Hijos de Uciel: Misael, Elsafán y Sitrí.
23 Aäron nam Elisjéba, de dochter van Amminadab en zuster van Naässon tot vrouw; zij baarde hem Nadab, Abihoe, Elazar en Itamar.
Aarón tomó por mujer a Elisabet, hija de Aminadab, hermana de Naasón; de la cual le nacieron Nadab, Abiú, Eleazar e Itamar.
24 De zonen van Kore waren Assir, Elkana en Abiasaf. Dit zijn de families der Korieten.
Hijos de Coré: Asir, Elcaná y Abiasaf. Estas son las familias de los coreítas.
25 Elazar, de zoon van Aäron, nam een van de dochters van Poetiël tot vrouw, en zij baarde hem Pinechas. Dit zijn de stamhoofden der Levieten naar hun geslachten.
Eleazar, hijo de Aarón tomó por mujer a una de las hijas de Futiel, y de ella nació Fineés. Estos son los jefes de las casas de los levitas, según sus familias.
26 Het waren deze Aäron en Moses, tot wie God had gezegd: Voert de legerscharen van Israëls kinderen uit het land van Egypte.
Estos, pues, son aquel Aarón y aquel Moisés a quienes dijo Yahvé: “Sacad a los hijos de Israel de la tierra de Egipto, según sus escuadras.”
27 Het waren dezelfde Moses en Aäron, die tot Farao, den koning van Egypte, hebben gesproken, om de Israëlieten uit het land van Egypte te leiden.
Estos son los que hablaron al Faraón, rey de Egipto, para sacar de Egipto a los hijos de Israel. Estos son Moisés y Aarón.

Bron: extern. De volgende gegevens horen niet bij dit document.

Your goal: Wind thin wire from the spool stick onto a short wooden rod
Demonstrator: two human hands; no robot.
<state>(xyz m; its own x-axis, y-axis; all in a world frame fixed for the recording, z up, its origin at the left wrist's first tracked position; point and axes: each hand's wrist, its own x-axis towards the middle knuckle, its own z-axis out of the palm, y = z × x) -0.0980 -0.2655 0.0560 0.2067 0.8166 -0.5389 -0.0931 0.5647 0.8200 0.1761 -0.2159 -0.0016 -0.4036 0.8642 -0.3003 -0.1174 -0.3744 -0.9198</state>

28 In die tijd, dat Jahweh tot Moses sprak in het land van Egypte,
Y sucedió que en el día en que Yahvé habló a Moisés en el país de Egipto,
29 had Jahweh tot Moses gezegd: Ik ben Jahweh! Zeg aan Farao, den koning van Egypte, al wat Ik tot u spreken ga.
le habló en estos términos: “Yo soy Yahvé; di al Faraón, rey de Egipto, todo lo que Yo te digo.”
30 Maar Moses had Jahweh ten antwoord gegeven: Ik ben onbesneden van lippen; hoe zal Farao naar mij luisteren!
Y Moisés respondió ante Yahvé: “Mira, yo soy incircunciso de labios. ¿Cómo me va a escuchar el Faraón?”